### What you have to do
Leave the pictures out and restate each entry below word for word.
=-=-=
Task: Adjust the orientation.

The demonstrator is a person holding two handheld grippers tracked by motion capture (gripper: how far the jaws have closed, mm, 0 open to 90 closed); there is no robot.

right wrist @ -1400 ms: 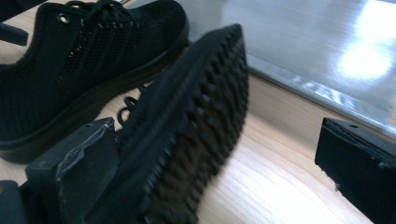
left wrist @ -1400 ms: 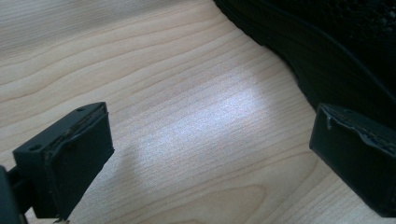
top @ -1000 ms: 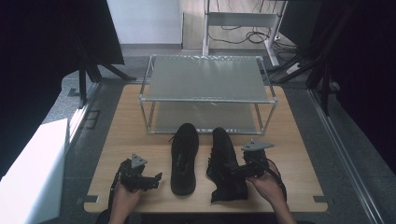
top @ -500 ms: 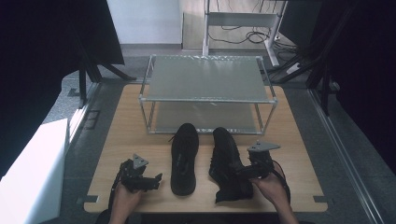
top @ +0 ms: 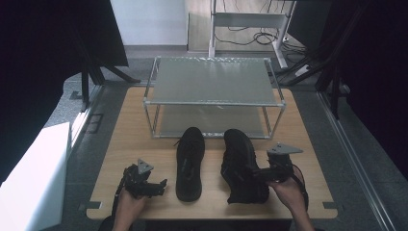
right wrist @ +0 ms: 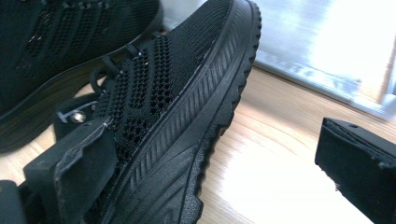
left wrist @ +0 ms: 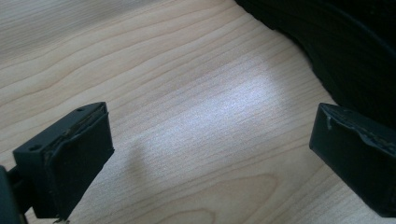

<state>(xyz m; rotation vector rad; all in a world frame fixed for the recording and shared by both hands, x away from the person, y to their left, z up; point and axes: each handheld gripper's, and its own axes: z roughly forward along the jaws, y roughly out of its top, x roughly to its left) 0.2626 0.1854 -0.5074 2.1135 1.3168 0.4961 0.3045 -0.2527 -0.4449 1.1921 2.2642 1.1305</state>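
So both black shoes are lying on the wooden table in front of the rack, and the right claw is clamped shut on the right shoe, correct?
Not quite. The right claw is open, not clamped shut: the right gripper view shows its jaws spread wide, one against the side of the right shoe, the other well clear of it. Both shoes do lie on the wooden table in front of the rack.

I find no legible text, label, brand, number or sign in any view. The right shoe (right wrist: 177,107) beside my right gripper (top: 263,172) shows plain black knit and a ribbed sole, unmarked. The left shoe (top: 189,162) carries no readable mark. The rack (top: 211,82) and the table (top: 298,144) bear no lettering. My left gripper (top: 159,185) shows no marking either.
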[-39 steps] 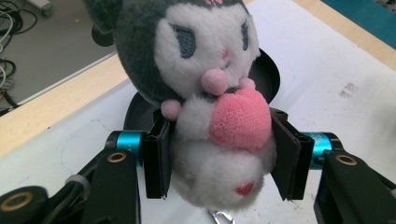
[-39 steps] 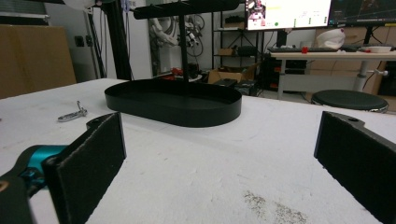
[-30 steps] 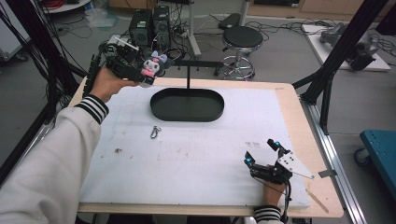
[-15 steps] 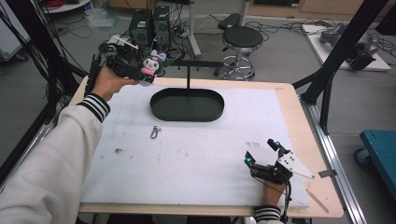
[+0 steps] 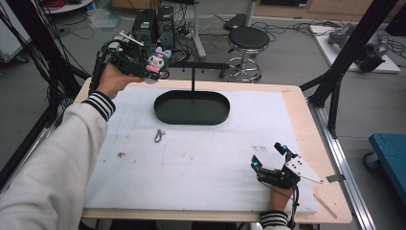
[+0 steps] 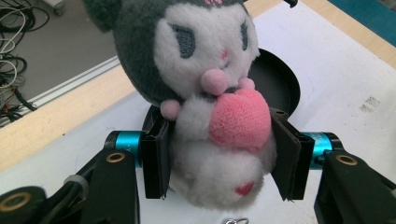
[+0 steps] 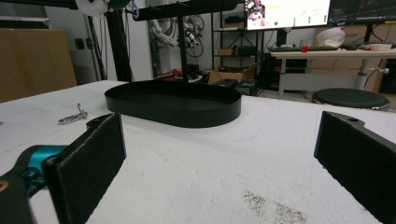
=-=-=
### Result
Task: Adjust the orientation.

The demonstrator is a person holding two handheld grippers tracked by motion capture (gripper: how far the jaws have closed, mm, 0 open to 90 closed); there is no robot.

right wrist @ -1400 ms: 
left wrist @ -1400 ms: 
top @ -1000 ms: 
top @ -500 ms: 
top @ +0 ms: 
right wrist @ +0 ms: 
left wrist @ +0 ms: 

<state>(xyz m; rotation vector rad; all in a world frame fixed for the recording and shared by both hands, x away from the person, y to their left, z up; point and axes: each handheld gripper's, and its own axes: z roughly forward along the jaws, y roughly out of its top, x roughly to its left) 0.2626 0.1854 -0.5074 2.1135 1.3168 0.4961 0.3045 -0.2527 -0.4449 1.1921 2.2642 1.1305</state>
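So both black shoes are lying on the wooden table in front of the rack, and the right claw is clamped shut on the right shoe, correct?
Not quite. The right claw is open, not clamped shut: the right gripper view shows its jaws spread wide, one against the side of the right shoe, the other well clear of it. Both shoes do lie on the wooden table in front of the rack.

I find no legible text, label, brand, number or sign in any view. The right shoe (right wrist: 177,107) beside my right gripper (top: 263,172) shows plain black knit and a ribbed sole, unmarked. The left shoe (top: 189,162) carries no readable mark. The rack (top: 211,82) and the table (top: 298,144) bear no lettering. My left gripper (top: 159,185) shows no marking either.
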[-39 steps] 
[-39 steps] 
[-30 steps] 
[-15 steps] 
[+0 steps] 
[+0 steps] 
[+0 steps] 

The output is finished.